▶ _Work instruction_:
Provide the number of lines in the entries below containing "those", with no further words.

□ □ □ □

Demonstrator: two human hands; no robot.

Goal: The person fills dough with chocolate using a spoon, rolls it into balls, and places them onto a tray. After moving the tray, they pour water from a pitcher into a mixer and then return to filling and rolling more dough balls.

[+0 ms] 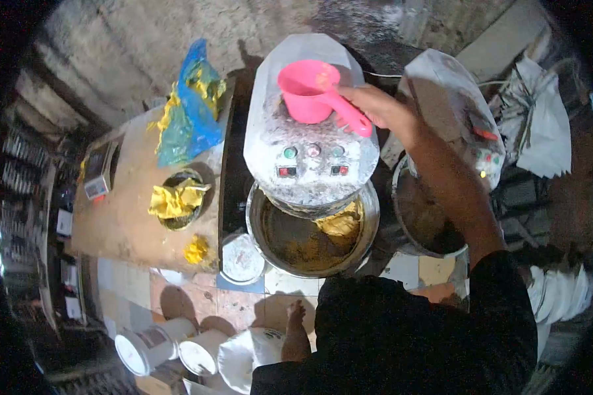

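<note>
My right hand (373,108) is closed round the handle of a pink plastic dipper (303,99), which overlaps the white, stained top of a mixing machine (323,178). A few yellowish bits show inside the dipper's rim. Under the machine head sits a round metal bowl (252,224) with a lump of yellow dough (341,222) at its right side and smears on its bottom. My left hand (296,315) hangs low by my body, over the tiled floor, loosely open with nothing seen in it.
A second machine (441,85) with its bowl (402,217) stands to the right. On the left table (128,224) lie a blue plastic bag (201,112) with yellow dough, a small bowl (197,220), a dough lump (196,249) and a scale (100,170). White buckets (138,352) stand on the floor.
</note>
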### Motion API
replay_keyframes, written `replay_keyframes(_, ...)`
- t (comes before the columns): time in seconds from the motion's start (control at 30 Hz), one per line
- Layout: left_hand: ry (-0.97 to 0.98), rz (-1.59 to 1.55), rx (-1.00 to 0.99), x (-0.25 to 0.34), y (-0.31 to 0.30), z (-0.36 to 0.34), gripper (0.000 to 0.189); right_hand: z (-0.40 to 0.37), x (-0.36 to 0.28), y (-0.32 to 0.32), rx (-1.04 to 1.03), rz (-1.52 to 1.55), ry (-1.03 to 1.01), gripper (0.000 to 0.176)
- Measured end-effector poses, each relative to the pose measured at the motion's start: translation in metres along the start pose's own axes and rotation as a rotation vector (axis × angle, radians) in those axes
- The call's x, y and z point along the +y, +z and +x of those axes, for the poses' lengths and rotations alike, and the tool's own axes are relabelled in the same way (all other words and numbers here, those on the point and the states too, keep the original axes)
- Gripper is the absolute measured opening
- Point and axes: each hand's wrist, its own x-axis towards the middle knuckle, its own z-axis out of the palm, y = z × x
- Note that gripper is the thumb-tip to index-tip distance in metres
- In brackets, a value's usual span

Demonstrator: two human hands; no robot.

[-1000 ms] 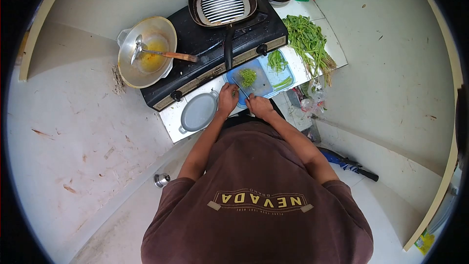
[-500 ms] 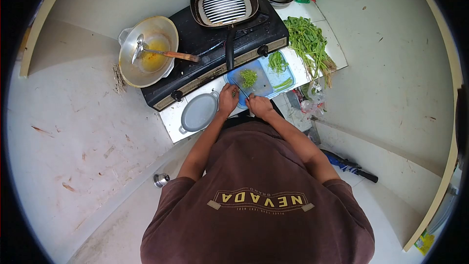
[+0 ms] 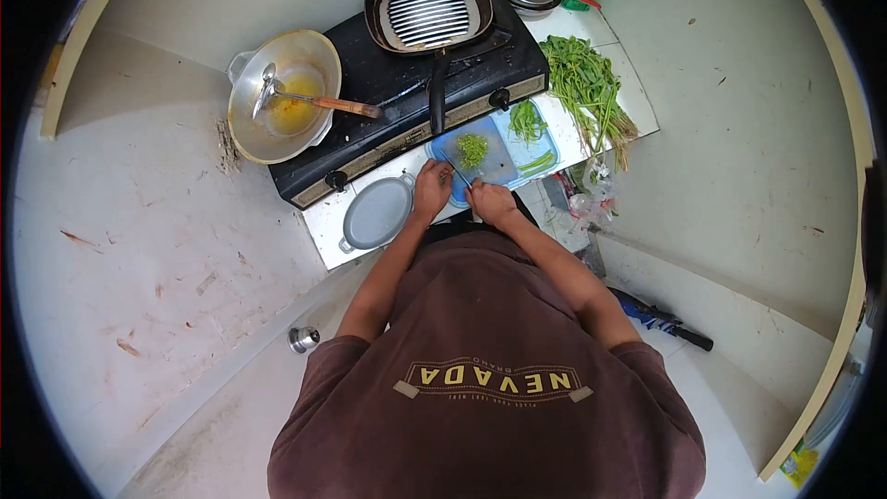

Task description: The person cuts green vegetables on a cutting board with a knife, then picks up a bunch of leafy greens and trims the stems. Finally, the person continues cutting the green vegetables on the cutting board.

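My right hand (image 3: 492, 203) is closed round the handle of a knife (image 3: 457, 168), whose thin blade slants up and left over the blue cutting board (image 3: 500, 167). By the board's left edge, my left hand (image 3: 432, 189) has its fingers curled in close to the blade; whatever they hold is too small to make out. A small heap of finely chopped greens (image 3: 472, 150) lies just beyond the blade. Farther right on the blue surface are some cut leaves (image 3: 527, 122) and a few green stalks (image 3: 537, 164).
A black stove (image 3: 370, 111) carries a wok (image 3: 242, 120) with a ladle (image 3: 319, 102) and a grill pan (image 3: 379, 23). Left of the board sits a grey oval dish (image 3: 377, 213). A leafy bunch (image 3: 584, 83) lies right, near a plastic bag (image 3: 596, 199).
The whole view has shifted very slightly. Both hands and the knife stay in nearly the same place on the board.
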Motion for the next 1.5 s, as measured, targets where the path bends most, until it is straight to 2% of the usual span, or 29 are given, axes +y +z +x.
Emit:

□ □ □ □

▶ _Your solution_:
2